__WORK REQUIRED__.
Pictures should be left out when the listing below is repeated word for word.
━━━━━━━━
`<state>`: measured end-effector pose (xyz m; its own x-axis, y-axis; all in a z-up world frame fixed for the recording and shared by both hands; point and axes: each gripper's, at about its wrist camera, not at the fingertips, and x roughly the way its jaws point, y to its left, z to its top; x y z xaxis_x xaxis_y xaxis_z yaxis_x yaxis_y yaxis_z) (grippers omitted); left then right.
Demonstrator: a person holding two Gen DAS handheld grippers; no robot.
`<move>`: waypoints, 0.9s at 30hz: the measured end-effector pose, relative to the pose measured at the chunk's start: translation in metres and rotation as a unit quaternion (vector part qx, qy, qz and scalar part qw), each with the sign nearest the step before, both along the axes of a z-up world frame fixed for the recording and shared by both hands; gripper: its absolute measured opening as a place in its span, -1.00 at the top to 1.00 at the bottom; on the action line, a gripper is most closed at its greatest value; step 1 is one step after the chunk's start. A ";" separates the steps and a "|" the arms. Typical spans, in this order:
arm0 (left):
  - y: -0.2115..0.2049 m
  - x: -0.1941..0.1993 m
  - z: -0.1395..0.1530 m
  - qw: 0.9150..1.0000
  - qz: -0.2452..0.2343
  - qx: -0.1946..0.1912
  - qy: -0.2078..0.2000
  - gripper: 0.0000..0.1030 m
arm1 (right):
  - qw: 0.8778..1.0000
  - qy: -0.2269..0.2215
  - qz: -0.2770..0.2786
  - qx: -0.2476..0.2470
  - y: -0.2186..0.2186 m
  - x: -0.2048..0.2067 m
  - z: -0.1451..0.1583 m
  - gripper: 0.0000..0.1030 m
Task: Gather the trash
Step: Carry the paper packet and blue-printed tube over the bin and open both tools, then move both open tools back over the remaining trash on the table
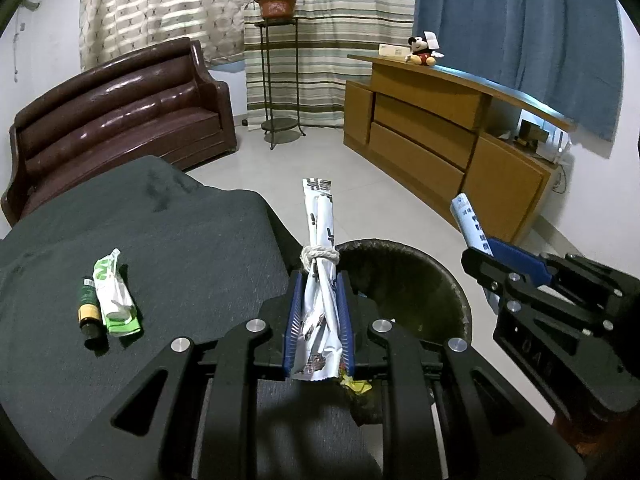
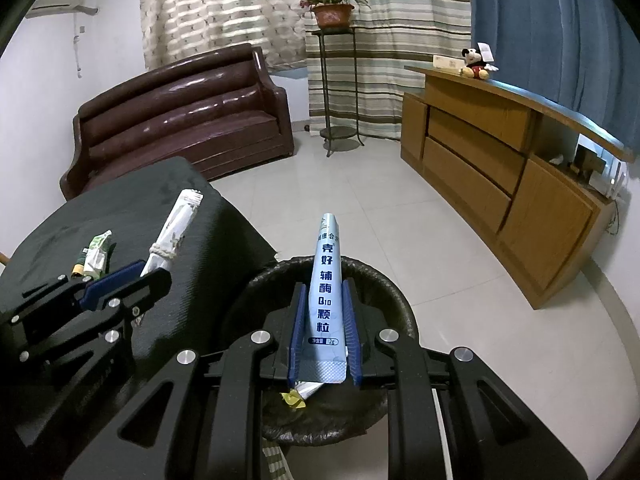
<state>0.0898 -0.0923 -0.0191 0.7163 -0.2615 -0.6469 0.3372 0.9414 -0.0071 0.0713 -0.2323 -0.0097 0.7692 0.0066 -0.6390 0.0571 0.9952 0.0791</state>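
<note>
My left gripper [image 1: 319,280] is shut on a white wrapper tied with string [image 1: 318,240] and holds it at the bin's left rim, beside the table edge; it also shows in the right wrist view [image 2: 172,228]. My right gripper [image 2: 326,292] is shut on a light blue sachet [image 2: 328,280] with Chinese print, held over the black-lined trash bin [image 2: 394,304]. The bin [image 1: 452,280] holds some yellow and white scraps [image 2: 298,396]. A green-white wrapper [image 1: 116,296] and a small dark bottle [image 1: 88,312] lie on the dark-covered table [image 1: 180,248].
A brown sofa [image 1: 120,108] stands behind the table. A wooden cabinet [image 1: 440,128] with a Mickey toy [image 1: 422,52] is at the right. A plant stand [image 1: 280,80] is by the curtains. Tiled floor [image 1: 340,168] lies between them.
</note>
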 end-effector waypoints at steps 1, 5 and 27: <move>-0.002 0.003 0.000 1.000 0.000 0.000 0.001 0.66 | 1.000 0.001 -0.001 0.000 0.000 0.002 0.001 0.62; -0.007 0.009 -0.002 1.000 -0.001 0.006 0.003 0.66 | 1.000 0.004 -0.004 0.005 -0.006 0.010 -0.003 0.62; 0.000 0.018 -0.004 1.000 0.016 0.006 0.013 -0.07 | 0.999 0.008 -0.023 0.022 -0.011 0.017 -0.010 0.32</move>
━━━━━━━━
__WRITTEN RESPONSE__.
`<state>`: measured end-effector pose (xyz m; its own x-axis, y-axis; all in a z-up world frame fixed for the recording and shared by both hands; point and axes: each gripper's, at about its wrist camera, not at the fingertips, and x roughly the way its jaws point, y to its left, z to its top; x y z xaxis_x xaxis_y xaxis_z yaxis_x yaxis_y yaxis_z) (grippers omitted); left then right.
Demonstrator: a person holding two Gen DAS handheld grippers; no robot.
`<move>`: waypoints, 0.9s at 30hz: the measured end-effector pose, relative to the pose measured at the chunk's start: translation in metres and rotation as a unit quaternion (vector part qx, qy, qz and scalar part qw), each with the sign nearest the step before, both along the axes of a z-up world frame fixed for the recording and shared by both hands; gripper: its absolute measured opening as a place in its span, -1.00 at the top to 1.00 at the bottom; on the action line, a gripper is most closed at its greatest value; step 1 is one step after the chunk's start. A ";" separates the steps and a "|" the arms. Typical spans, in this order:
arm0 (left):
  - y: -0.2115..0.2049 m
  - x: -0.1941..0.1993 m
  - z: -0.1395..0.1530 m
  - qw: 0.9150..1.0000
  - qz: -0.2452..0.2343
  - qx: -0.1946..0.1912
  - qy: -0.2078..0.2000
  - gripper: 0.0000..0.1030 m
arm1 (right):
  - qw: 0.8778..1.0000
  - qy: -0.2269..0.2215
  - qz: -0.2770..0.2786
  - qx: -0.2476..0.2470
  - y: -0.2186..0.2186 m
  - x: -0.2048..0.2067 m
  - z: -0.1451..0.1583 m
  - gripper: 0.0000..0.1030 m
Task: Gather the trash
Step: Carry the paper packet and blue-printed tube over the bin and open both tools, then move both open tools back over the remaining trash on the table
<state>0.0898 -0.0923 -0.0191 0.7163 -0.2615 -0.6469 0.3372 0.9414 -0.0071 0.0713 -0.2323 -0.0097 0.7692 0.0066 -0.6390 0.0571 0.9952 0.0791</state>
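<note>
My left gripper [image 1: 319,280] is shut on a white wrapper tied with string [image 1: 318,240] and holds it at the bin's left rim, beside the table edge; it also shows in the right wrist view [image 2: 172,228]. My right gripper [image 2: 326,292] is shut on a light blue sachet [image 2: 328,280] with Chinese print, held over the black-lined trash bin [image 2: 394,304]. The bin [image 1: 452,280] holds some yellow and white scraps [image 2: 298,396]. A green-white wrapper [image 1: 116,296] and a small dark bottle [image 1: 88,312] lie on the dark-covered table [image 1: 180,248].
A brown sofa [image 1: 120,108] stands behind the table. A wooden cabinet [image 1: 440,128] with a Mickey toy [image 1: 422,52] is at the right. A plant stand [image 1: 280,80] is by the curtains. Tiled floor [image 1: 340,168] lies between them.
</note>
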 end-effector waypoints at steps 1, 5 and 27: <move>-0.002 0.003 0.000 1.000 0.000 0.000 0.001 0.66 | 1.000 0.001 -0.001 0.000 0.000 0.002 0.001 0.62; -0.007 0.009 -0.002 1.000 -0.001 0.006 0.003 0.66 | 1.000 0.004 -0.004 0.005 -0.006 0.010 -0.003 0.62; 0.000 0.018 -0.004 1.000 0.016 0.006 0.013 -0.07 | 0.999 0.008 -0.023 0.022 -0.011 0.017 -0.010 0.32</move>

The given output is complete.